Your goal
Show every line from the data below that includes "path".

======== Records shown ========

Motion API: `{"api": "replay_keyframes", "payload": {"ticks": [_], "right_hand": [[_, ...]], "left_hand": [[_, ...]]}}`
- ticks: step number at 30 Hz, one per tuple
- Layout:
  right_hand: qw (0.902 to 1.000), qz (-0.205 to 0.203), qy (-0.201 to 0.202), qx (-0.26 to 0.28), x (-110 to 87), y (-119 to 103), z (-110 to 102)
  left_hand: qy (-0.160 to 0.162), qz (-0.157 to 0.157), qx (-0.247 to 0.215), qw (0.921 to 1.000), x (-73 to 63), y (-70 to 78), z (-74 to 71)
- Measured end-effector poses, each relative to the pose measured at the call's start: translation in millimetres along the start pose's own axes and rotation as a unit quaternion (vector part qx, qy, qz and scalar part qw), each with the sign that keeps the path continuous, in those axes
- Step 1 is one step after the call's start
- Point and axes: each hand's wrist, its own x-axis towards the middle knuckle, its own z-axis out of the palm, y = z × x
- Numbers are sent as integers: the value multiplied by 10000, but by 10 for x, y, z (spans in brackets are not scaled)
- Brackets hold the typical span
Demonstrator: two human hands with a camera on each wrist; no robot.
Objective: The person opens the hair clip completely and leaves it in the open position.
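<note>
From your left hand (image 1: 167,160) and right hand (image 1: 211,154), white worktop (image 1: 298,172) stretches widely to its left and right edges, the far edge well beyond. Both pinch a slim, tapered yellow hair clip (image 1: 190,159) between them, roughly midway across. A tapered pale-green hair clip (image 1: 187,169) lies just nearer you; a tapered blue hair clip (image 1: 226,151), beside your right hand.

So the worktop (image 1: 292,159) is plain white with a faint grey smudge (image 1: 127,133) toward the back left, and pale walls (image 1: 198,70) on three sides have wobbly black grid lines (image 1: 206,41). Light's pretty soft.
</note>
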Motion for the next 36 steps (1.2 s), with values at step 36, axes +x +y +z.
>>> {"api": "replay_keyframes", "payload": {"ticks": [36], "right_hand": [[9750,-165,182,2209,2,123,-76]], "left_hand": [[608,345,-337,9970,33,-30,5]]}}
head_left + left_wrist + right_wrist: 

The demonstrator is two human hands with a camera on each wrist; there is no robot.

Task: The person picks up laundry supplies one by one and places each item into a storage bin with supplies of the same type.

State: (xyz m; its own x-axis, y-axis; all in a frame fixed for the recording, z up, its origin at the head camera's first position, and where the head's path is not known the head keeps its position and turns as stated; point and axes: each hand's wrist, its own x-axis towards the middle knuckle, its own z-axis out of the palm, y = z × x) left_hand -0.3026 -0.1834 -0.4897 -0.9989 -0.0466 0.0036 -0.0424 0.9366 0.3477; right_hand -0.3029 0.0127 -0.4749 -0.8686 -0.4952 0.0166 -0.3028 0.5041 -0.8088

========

Exercise answer
- Measured end-effector poses, each relative to the pose measured at the call's start: translation in millimetres along the start pose's own axes and rotation as a unit quaternion (vector part qx, qy, qz and scalar part qw), each with the sign that keeps the path continuous, in those axes
State: (xyz m; its own x-axis, y-axis; all in a frame fixed for the recording, z up, its origin at the head camera's first position, and where the head's path is not known the head keeps its position and turns as stated; point and axes: each hand's wrist, its own x-axis towards the middle knuckle, its own z-axis out of the palm, y = z × x) left_hand -0.3026 -0.1834 -0.4897 -0.9989 -0.0466 0.0036 -0.0424 0.9366 0.3477; right_hand -0.3029 0.0127 -0.4749 -0.8686 -0.4952 0.0166 -0.3028 0.5041 -0.8088

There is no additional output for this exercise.